According to Ellison, Oracle will not compete in the high-volume, low-margin server market, but will cede that space to Hewlett-Packard and Dell.
Instead, the software giant will focus Sun’s SPARC/Solaris and Intel-based systems on the high-end server market and as the basis for Oracle’s converged data centre strategy, Ellison said during Oracle’s conference call on 17 December, announcing the company’s second-quarter financial earnings.
“Sun really does not now or ever will have the volumes to compete in the high-volume, low-margin business of just selling an Intel server with Windows on it or Linux on it one at a time,” Ellison said. “The high-volume, low-margin is a good business as long as you have high volumes. This is something that Dell and HP are very good at.”

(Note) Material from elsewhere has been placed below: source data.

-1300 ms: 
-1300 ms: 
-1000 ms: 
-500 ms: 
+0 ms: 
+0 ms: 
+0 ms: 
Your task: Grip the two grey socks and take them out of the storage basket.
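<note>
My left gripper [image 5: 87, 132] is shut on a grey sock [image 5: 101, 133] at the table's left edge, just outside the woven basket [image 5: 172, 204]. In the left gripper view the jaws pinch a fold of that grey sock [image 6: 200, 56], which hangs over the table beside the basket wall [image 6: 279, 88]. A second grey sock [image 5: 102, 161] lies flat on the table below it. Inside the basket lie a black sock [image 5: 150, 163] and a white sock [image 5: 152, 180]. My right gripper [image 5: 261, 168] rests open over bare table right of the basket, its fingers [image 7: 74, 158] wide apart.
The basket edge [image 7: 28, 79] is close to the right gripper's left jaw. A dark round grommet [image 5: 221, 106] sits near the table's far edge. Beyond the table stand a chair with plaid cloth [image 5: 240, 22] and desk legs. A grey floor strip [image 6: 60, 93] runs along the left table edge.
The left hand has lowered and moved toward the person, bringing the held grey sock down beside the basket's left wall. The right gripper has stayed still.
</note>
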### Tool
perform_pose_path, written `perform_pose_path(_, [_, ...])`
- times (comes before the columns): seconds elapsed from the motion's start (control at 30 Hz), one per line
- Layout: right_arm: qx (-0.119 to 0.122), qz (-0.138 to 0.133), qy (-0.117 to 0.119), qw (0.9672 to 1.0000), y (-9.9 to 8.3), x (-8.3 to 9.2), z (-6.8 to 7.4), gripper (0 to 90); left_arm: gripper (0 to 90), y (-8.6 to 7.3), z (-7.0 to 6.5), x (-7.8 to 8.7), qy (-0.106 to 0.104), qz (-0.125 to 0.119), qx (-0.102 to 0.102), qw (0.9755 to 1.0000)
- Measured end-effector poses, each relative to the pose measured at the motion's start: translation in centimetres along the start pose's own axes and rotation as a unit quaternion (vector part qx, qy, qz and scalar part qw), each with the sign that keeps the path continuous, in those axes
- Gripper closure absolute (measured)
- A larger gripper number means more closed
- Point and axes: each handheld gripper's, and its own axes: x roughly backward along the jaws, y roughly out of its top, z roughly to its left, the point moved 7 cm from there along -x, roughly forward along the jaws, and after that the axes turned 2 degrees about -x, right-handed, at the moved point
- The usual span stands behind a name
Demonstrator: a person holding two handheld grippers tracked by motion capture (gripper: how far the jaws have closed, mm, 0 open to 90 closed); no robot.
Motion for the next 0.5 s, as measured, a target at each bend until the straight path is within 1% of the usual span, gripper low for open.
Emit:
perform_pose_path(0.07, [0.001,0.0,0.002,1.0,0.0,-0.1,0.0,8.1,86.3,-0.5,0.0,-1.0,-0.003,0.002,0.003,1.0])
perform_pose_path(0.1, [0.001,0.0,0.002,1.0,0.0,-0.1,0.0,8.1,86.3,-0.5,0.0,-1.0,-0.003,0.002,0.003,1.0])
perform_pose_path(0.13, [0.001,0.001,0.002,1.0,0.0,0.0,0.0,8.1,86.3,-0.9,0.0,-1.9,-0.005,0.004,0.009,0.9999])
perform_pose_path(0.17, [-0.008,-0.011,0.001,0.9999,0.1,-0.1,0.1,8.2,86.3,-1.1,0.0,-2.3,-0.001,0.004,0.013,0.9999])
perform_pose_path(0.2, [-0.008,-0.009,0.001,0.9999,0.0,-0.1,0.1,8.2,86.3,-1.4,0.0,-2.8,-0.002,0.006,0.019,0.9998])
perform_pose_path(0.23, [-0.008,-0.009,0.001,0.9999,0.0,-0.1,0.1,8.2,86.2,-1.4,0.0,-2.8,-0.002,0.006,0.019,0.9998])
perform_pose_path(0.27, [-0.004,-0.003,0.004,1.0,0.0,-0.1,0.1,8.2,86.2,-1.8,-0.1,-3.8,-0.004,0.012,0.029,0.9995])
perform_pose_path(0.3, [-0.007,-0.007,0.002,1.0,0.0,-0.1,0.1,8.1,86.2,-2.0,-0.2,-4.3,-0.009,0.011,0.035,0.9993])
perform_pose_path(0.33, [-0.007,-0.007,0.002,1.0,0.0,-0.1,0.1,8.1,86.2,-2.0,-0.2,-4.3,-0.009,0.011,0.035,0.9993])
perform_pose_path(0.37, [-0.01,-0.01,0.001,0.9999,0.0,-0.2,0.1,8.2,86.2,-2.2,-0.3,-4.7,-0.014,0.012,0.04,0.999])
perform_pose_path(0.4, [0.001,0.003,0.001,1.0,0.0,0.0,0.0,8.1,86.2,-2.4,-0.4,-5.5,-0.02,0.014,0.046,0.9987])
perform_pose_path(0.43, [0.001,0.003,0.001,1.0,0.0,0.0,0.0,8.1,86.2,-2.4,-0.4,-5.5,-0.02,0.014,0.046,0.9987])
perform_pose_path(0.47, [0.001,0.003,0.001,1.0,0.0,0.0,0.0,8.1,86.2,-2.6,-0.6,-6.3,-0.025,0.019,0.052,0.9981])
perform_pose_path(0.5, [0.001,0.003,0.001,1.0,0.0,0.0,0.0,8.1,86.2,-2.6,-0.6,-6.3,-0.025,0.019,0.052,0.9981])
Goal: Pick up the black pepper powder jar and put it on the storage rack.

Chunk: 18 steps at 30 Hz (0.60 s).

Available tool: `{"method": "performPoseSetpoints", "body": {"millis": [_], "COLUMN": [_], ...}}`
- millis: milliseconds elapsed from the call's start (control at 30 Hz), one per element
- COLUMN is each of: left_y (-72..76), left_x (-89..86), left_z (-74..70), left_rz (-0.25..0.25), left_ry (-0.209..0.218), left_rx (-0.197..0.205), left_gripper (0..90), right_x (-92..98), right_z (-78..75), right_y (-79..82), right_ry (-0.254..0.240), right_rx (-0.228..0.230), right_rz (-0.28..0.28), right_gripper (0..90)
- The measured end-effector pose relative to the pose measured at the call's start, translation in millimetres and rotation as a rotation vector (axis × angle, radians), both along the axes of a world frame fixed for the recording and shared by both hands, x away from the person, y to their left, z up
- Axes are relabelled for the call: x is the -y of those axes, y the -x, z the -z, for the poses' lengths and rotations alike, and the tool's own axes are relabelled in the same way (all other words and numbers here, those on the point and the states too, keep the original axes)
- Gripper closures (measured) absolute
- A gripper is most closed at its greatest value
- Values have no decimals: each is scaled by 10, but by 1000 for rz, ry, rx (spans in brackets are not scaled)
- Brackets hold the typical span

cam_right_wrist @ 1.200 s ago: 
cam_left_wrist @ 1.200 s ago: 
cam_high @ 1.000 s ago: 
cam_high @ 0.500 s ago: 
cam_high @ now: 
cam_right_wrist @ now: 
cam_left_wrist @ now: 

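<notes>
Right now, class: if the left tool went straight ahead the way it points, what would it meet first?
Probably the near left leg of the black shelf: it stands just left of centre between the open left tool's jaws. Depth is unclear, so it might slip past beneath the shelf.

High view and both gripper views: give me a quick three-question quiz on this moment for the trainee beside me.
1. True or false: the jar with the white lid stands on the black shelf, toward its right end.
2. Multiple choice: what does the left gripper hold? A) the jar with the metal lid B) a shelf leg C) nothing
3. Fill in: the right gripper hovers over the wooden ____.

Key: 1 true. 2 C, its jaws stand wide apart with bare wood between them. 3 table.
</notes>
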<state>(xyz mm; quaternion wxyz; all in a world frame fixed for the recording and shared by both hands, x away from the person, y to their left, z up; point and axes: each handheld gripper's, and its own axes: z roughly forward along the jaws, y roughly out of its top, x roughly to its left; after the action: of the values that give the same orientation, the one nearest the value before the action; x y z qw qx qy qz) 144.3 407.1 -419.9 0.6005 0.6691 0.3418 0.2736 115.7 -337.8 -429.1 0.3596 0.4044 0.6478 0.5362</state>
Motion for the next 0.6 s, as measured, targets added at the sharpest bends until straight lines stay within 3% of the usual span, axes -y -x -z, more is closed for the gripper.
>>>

He said Oracle will instead opt to market Sun’s servers in the “high-value, high-performance” space, with SMP systems like Sun’s SPARC Enterprise Server M9000, a mainframe-class system that can scale up to 64 processors and 256 cores.
The high-end servers also will a foundation for Oracle’s converged data centre strategy, which also will include storage, networking and Oracle virtualisation technologies, all tied together by Oracle and Sun software, Ellison said.
He said that such solutions essentially are what are called private clouds, and that future enterprise data centres will be more about tightly integrated solutions than building environments piecemeal.
“Our overall strategy going forward … is not to sell individual, industry-standard components, but group them together in products like Exadata.”
Oracle’s Exadata Database Machine, which is a combination of Sun hardware and Oracle database software, which was introduced earlier this year and among the first steps in tying Oracle and Sun technologies together.
During the same conference call, Oracle President Charles Phillips said demand for the Exadata is ramping quickly, and that Oracle is busy trying to keep up with orders, including those from some customers looking for more than one system.
“Exadata is on fire,” Phillips said. “It’s a red-hot product.”
It’s important for Ellison to continue to talk about Oracle’s plans for Sun’s hardware business. Rivals like Hewlett-Packard and IBM are using the uncertainty caused by Oracle’s planned $7.4 billion (£4.5 billion) acquisition of Sun – and the delays around the deal, as Oracle awaits the go-ahead from the European Commission – to lure Sun customers away.